Required action: Report each line of the entries below that has the word "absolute" in it.

Stored records
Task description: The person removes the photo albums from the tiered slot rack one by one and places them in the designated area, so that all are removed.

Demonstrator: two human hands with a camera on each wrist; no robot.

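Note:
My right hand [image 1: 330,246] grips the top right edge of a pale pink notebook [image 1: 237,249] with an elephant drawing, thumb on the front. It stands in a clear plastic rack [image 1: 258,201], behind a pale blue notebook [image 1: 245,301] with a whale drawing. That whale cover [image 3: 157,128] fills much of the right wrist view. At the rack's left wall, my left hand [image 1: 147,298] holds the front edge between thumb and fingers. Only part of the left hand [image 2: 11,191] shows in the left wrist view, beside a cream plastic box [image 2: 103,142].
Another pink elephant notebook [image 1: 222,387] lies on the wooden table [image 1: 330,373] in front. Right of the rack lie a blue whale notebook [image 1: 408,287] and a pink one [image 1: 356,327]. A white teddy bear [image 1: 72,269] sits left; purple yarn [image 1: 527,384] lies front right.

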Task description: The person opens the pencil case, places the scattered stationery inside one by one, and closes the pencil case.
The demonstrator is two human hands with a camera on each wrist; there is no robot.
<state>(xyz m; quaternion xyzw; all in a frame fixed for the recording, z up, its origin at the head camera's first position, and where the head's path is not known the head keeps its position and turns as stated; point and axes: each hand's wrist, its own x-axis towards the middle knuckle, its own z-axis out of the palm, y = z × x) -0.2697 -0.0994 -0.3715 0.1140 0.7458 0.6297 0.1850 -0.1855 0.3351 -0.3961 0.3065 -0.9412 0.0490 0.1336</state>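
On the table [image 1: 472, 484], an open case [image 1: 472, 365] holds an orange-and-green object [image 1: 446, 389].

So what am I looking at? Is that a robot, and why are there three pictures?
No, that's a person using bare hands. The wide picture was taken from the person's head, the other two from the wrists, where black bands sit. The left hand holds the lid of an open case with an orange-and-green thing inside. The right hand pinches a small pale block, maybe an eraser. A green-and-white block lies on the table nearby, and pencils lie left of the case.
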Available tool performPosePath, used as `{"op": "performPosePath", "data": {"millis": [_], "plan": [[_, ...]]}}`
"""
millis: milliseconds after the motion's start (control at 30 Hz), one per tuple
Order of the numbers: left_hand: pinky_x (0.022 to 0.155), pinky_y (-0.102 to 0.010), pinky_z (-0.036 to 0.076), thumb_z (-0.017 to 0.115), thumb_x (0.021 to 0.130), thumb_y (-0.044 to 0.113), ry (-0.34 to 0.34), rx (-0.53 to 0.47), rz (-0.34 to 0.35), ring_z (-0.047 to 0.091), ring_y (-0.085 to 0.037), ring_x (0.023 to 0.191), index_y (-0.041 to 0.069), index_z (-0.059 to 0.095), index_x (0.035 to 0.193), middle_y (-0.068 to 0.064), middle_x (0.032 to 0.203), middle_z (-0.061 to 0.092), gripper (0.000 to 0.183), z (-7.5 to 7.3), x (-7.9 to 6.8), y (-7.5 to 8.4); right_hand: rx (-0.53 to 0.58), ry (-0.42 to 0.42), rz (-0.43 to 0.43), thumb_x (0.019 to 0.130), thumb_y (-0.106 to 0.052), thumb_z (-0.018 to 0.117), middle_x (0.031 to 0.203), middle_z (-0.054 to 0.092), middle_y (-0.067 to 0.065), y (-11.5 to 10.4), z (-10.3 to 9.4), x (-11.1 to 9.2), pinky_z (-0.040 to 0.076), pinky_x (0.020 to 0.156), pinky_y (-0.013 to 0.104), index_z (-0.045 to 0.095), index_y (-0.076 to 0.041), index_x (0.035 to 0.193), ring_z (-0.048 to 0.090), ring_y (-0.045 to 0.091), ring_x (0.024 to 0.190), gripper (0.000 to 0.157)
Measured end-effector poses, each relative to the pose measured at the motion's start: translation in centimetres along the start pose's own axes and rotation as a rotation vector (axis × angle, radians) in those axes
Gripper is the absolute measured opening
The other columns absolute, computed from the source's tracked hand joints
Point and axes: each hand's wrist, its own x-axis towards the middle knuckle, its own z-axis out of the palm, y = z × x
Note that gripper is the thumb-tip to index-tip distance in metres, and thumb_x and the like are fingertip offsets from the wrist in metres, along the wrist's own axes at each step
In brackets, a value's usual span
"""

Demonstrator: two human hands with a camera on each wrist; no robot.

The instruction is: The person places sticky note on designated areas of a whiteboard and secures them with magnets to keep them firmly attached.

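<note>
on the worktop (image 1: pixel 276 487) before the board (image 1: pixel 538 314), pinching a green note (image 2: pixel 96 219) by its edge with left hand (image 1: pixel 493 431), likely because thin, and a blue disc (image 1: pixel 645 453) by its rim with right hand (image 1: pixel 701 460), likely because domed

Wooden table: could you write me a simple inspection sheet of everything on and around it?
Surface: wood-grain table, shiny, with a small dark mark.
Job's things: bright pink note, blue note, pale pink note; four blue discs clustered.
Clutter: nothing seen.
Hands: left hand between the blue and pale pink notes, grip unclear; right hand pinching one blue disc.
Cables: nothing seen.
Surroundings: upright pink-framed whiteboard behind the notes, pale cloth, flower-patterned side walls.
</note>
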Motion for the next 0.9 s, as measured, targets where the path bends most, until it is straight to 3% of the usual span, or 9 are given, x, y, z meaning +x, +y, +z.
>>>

Reply to the exercise:
Gripper is the absolute measured opening
The other columns absolute, computed from the source's tracked hand joints

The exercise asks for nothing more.